• PROBLEM TO WORK ON: Once the pictures are set aside, output all the records exactly.

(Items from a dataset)
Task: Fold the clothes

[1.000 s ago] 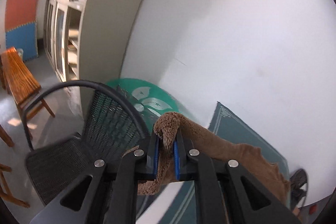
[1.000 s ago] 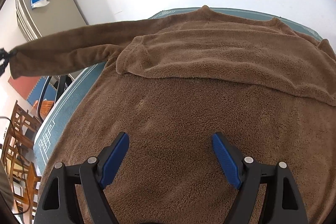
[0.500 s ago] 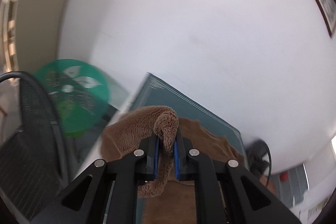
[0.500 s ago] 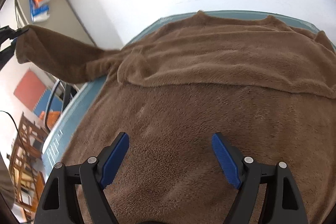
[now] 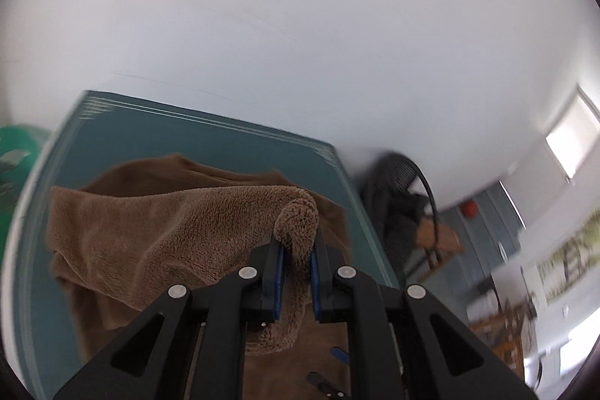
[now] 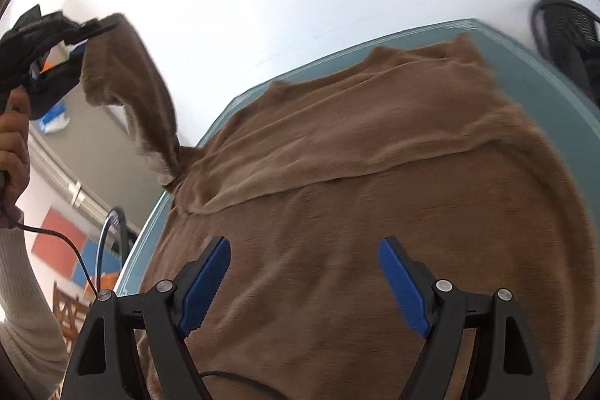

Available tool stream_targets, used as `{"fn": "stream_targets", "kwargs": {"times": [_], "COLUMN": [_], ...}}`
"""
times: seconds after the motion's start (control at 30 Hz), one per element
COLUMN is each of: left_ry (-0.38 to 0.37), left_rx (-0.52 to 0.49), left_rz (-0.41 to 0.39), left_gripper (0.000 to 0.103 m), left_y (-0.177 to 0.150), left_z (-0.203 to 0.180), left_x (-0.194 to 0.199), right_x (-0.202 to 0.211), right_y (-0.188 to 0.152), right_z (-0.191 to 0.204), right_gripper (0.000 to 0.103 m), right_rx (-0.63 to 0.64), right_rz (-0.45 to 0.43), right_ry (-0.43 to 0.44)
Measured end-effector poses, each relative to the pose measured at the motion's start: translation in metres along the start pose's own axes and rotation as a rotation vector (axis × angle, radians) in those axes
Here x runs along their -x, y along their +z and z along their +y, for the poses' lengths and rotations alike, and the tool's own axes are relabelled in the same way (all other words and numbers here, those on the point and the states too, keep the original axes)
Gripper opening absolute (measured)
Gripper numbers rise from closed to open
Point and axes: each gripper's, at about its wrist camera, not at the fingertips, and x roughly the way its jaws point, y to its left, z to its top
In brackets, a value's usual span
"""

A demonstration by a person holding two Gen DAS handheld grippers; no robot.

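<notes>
Teal table (image 6: 555, 92) first, with the fuzzy brown sweater (image 6: 375, 212) spread flat over most of it. One sleeve (image 6: 146, 92) is lifted up off the left edge. The right gripper (image 6: 303, 282) hovers over the sweater body, jaws wide, nothing in them. The left gripper (image 5: 296, 259) is clamped tight on the sleeve cuff (image 5: 298, 216).

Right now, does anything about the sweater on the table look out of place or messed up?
Nothing damaged. The only odd part is the sleeve, lifted off the table and pinched in the left tool, while the rest of the sweater lies flat.
</notes>
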Motion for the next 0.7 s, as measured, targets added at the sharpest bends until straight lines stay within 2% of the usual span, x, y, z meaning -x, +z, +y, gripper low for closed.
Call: {"fn": "stream_targets", "kwargs": {"times": [0.17,0.33,0.4,0.47,0.57,0.67,0.7], "left_ry": [-0.062,-0.07,-0.053,-0.042,-0.02,-0.019,-0.02], "left_rx": [-0.04,-0.079,-0.094,-0.094,-0.096,-0.097,-0.093], "left_rz": [0.146,0.379,0.457,0.514,0.46,0.381,0.35], "left_gripper": [0.013,0.013,0.021,0.046,0.067,0.078,0.079], "left_y": [0.001,-0.019,-0.031,-0.037,-0.038,-0.027,-0.024], "left_z": [-0.037,-0.048,-0.048,-0.044,-0.029,-0.013,-0.003], "left_x": [-0.08,-0.171,-0.194,-0.205,-0.186,-0.155,-0.142], "right_x": [0.009,0.009,0.009,0.009,0.007,0.008,0.008], "right_y": [0.004,0.007,0.009,0.009,0.013,0.021,0.026], "right_z": [-0.026,-0.039,-0.04,-0.04,-0.038,-0.038,-0.039], "right_gripper": [0.083,0.083,0.083,0.083,0.083,0.083,0.083], "right_rx": [-0.048,-0.054,-0.042,-0.023,0.01,0.022,0.024], "right_rz": [-0.023,-0.007,0.0,0.011,0.037,0.06,0.064], "right_ry": [-0.046,-0.055,-0.063,-0.072,-0.075,-0.058,-0.055]}}
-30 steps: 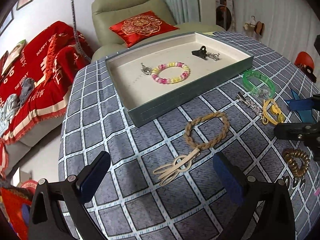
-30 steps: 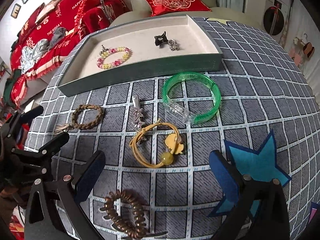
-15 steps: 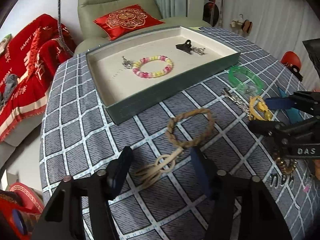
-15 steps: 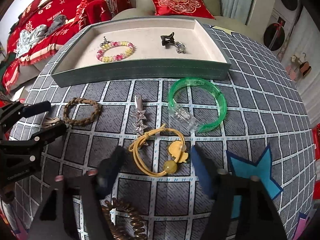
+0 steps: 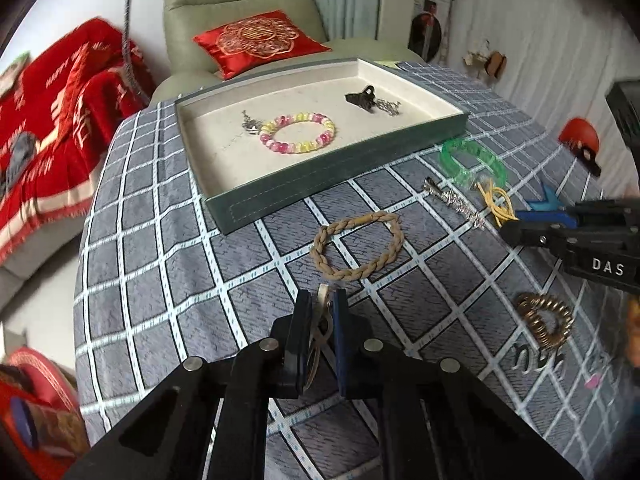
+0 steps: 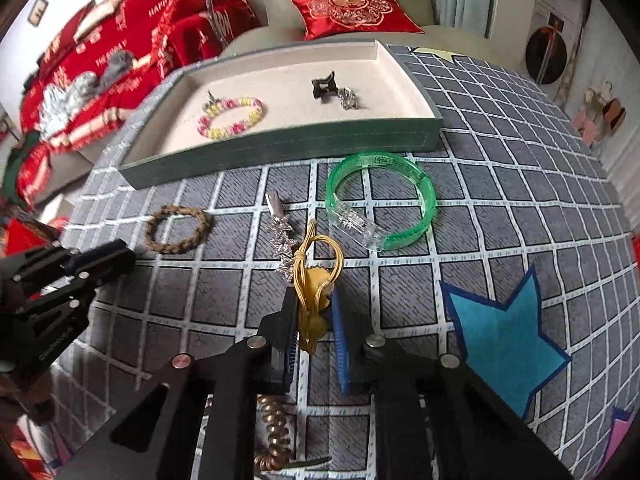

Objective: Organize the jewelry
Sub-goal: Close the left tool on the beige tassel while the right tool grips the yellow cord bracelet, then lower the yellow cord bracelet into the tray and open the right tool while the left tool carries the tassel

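Observation:
My left gripper (image 5: 320, 300) is shut on the tassel end of the tan braided bracelet (image 5: 356, 246), whose loop lies on the cloth ahead; it also shows in the right wrist view (image 6: 178, 229). My right gripper (image 6: 314, 300) is shut on the yellow hair tie (image 6: 316, 272). The green tray (image 5: 320, 176) holds a pink-and-yellow bead bracelet (image 5: 298, 133), a black claw clip (image 5: 360, 97) and a silver piece (image 5: 388, 107). The tray's front wall also shows in the right wrist view (image 6: 280, 148).
A green plastic bangle (image 6: 380, 200), a silver star clip (image 6: 282, 232) and a brown spiral hair tie (image 5: 544, 318) lie on the grey checked tablecloth. A blue star sticker (image 6: 500, 332) is at the right. An armchair and a red sofa stand beyond the table.
Both grippers have closed: the left onto the braided bracelet's tassel, the right onto the yellow hair tie. Both moved forward to these items.

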Demonstrator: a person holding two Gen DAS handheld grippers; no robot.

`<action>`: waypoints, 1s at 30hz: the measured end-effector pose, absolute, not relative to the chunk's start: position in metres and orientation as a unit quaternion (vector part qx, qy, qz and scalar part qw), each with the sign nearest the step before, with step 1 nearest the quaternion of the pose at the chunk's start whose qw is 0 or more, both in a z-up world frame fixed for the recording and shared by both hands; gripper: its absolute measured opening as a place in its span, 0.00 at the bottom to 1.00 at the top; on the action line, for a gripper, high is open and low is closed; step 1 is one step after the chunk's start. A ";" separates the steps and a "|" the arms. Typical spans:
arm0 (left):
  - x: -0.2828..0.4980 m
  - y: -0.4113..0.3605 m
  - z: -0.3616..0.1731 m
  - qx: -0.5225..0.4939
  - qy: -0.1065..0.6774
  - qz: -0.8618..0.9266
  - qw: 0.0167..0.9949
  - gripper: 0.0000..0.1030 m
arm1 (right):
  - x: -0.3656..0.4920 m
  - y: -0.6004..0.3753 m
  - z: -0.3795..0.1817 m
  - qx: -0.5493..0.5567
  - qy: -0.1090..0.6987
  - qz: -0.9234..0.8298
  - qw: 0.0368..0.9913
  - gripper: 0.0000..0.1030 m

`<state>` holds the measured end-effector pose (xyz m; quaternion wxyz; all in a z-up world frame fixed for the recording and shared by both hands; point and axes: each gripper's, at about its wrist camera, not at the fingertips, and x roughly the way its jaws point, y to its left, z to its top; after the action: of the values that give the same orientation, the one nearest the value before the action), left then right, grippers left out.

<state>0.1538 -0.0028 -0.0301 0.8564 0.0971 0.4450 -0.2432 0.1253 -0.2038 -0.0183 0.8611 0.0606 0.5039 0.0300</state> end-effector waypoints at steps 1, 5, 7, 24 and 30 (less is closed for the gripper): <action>0.152 -0.002 -0.029 0.092 0.444 -0.243 0.858 0.26 | 0.124 -0.205 -0.016 0.065 0.501 0.033 0.862 0.17; 0.145 0.001 -0.025 0.077 0.439 -0.242 0.862 0.26 | 0.115 -0.211 -0.005 0.081 0.490 0.042 0.867 0.17; 0.144 0.004 -0.022 0.062 0.440 -0.242 0.862 0.26 | 0.113 -0.214 0.000 0.089 0.485 0.046 0.869 0.17; 0.172 0.007 0.037 -0.002 0.407 -0.222 0.886 0.26 | 0.143 -0.238 0.053 0.111 0.444 0.066 0.887 0.17; 0.206 -0.001 0.052 -0.017 0.404 -0.208 0.890 0.26 | 0.180 -0.243 0.064 0.105 0.443 0.074 0.887 0.17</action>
<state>0.2063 -0.0007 0.0516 0.8904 -0.0169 0.4043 -0.2082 0.1803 -0.2431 0.0642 0.8872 0.1054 0.4429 0.0744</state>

• TASK ANSWER:
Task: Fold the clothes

[1.000 s ago] 
[1.000 s ago] 
[0.500 s ago] 
[0.500 s ago] 
[now] 
[now] 

Available tool stream_targets, used as `{"fn": "stream_targets", "kwargs": {"times": [_], "COLUMN": [_], ...}}`
"""
times: seconds after the motion's start (control at 30 Hz), one per element
COLUMN is each of: left_ry (-0.38 to 0.37), left_rx (-0.52 to 0.49), left_rz (-0.41 to 0.39), left_gripper (0.000 to 0.103 m), left_y (-0.177 to 0.150), left_z (-0.203 to 0.180), left_x (-0.194 to 0.199), right_x (-0.202 to 0.211), right_y (-0.188 to 0.152), right_z (-0.191 to 0.204), right_gripper (0.000 to 0.103 m), right_rx (-0.63 to 0.64), right_rz (-0.45 to 0.43), right_ry (-0.43 to 0.44)
Measured end-effector poses, each relative to the pose measured at the motion's start: translation in metres along the start pose's own axes and rotation as a rotation vector (axis × angle, radians) in those axes
Here x runs along their -x, y along their +z and z along their +y, for the poses' lengths and rotations alike, and the tool's own axes are relabelled in the same way (all other words and numbers here, those on the point and the states too, keep the original axes)
Gripper opening absolute (measured)
Gripper numbers rise from closed to open
Point and axes: each gripper's, at about its wrist camera, not at the fingertips, and x roughly the way its jaws point, y to its left, z to its top
In brackets, a value's usual span
"""

A demonstration by a person holding two Gen DAS handheld grippers; no robot.

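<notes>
Teal table (image 6: 555, 92) first, with the fuzzy brown sweater (image 6: 375, 212) spread flat over most of it. One sleeve (image 6: 146, 92) is lifted up off the left edge. The right gripper (image 6: 303, 282) hovers over the sweater body, jaws wide, nothing in them. The left gripper (image 5: 296, 259) is clamped tight on the sleeve cuff (image 5: 298, 216).

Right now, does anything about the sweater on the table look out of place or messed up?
Nothing damaged. The only odd part is the sleeve, lifted off the table and pinched in the left tool, while the rest of the sweater lies flat.
</notes>
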Motion for the next 0.7 s, as measured, targets added at the sharpest bends until straight lines stay within 2% of the usual span, x, y, z meaning -x, +z, +y, gripper low for closed.
Call: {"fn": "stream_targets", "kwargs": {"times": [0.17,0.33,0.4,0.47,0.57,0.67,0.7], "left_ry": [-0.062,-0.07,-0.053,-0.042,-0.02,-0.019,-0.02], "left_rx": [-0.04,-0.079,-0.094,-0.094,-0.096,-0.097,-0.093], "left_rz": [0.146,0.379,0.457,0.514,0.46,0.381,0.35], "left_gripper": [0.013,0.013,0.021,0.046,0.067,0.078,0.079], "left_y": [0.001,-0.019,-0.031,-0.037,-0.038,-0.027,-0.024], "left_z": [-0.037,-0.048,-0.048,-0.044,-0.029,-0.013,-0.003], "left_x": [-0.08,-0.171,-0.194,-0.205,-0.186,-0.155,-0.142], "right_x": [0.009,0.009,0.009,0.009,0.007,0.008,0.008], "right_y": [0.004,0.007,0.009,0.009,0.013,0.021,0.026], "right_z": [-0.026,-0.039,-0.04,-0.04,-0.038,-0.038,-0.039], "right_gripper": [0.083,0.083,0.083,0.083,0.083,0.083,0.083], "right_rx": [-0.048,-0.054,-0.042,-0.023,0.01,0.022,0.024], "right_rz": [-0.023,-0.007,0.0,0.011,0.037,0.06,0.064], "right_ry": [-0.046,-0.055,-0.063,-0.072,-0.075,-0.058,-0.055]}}
-30 steps: 
-30 steps: 
-15 steps: 
-15 steps: 
+0 steps: 
+0 steps: 

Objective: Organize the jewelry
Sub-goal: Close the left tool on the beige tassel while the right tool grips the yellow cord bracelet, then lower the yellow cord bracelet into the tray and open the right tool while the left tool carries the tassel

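Observation:
My left gripper (image 5: 320, 300) is shut on the tassel end of the tan braided bracelet (image 5: 356, 246), whose loop lies on the cloth ahead; it also shows in the right wrist view (image 6: 178, 229). My right gripper (image 6: 314, 300) is shut on the yellow hair tie (image 6: 316, 272). The green tray (image 5: 320, 176) holds a pink-and-yellow bead bracelet (image 5: 298, 133), a black claw clip (image 5: 360, 97) and a silver piece (image 5: 388, 107). The tray's front wall also shows in the right wrist view (image 6: 280, 148).
A green plastic bangle (image 6: 380, 200), a silver star clip (image 6: 282, 232) and a brown spiral hair tie (image 5: 544, 318) lie on the grey checked tablecloth. A blue star sticker (image 6: 500, 332) is at the right. An armchair and a red sofa stand beyond the table.
Both grippers have closed: the left onto the braided bracelet's tassel, the right onto the yellow hair tie. Both moved forward to these items.
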
Demonstrator: a person holding two Gen DAS handheld grippers; no robot.

`<action>`: waypoints, 1s at 30hz: the measured end-effector pose, absolute, not relative to the chunk's start: position in metres and orientation as a unit quaternion (vector part qx, qy, qz and scalar part qw), each with the sign nearest the step before, with step 1 nearest the quaternion of the pose at the chunk's start whose qw is 0 or more, both in a z-up world frame fixed for the recording and shared by both hands; gripper: its absolute measured opening as a place in its span, 0.00 at the bottom to 1.00 at the top; on the action line, for a gripper, high is open and low is closed; step 1 is one step after the chunk's start. A ";" separates the steps and a "|" the arms. Typical spans:
arm0 (left):
  - x: -0.2828..0.4980 m
  - y: -0.4113..0.3605 m
  - z: -0.3616..0.1731 m
  - qx: -0.5225..0.4939
  - qy: -0.1065..0.6774
  - qz: -0.8618..0.9266
  - qw: 0.0167..0.9949
  - gripper: 0.0000..0.1030 m
arm1 (right):
  - x: -0.3656..0.4920 m
  - y: -0.6004..0.3753 m
  - z: -0.3795..0.1817 m
  - qx: -0.5493..0.5567
  - qy: -0.1090..0.6987
  - qz: -0.9234..0.8298
  - qw: 0.0368..0.9913
  - gripper: 0.0000..0.1030 m

`<state>` holds the measured end-effector pose (xyz m; quaternion wxyz; all in a z-up world frame fixed for the recording and shared by both hands; point and axes: each gripper's, at about its wrist camera, not at the fingertips, and x roughly the way its jaws point, y to its left, z to its top; after the action: of the values that give the same orientation, the one nearest the value before the action), left then right, grippers left out.

<state>0.1538 -0.0028 -0.0301 0.8564 0.0971 0.4450 -0.2432 0.1253 -0.2038 -0.0183 0.8611 0.0606 0.5039 0.0300</state> end-effector waypoints at steps 1, 5, 7, 24 and 30 (less is closed for the gripper): <action>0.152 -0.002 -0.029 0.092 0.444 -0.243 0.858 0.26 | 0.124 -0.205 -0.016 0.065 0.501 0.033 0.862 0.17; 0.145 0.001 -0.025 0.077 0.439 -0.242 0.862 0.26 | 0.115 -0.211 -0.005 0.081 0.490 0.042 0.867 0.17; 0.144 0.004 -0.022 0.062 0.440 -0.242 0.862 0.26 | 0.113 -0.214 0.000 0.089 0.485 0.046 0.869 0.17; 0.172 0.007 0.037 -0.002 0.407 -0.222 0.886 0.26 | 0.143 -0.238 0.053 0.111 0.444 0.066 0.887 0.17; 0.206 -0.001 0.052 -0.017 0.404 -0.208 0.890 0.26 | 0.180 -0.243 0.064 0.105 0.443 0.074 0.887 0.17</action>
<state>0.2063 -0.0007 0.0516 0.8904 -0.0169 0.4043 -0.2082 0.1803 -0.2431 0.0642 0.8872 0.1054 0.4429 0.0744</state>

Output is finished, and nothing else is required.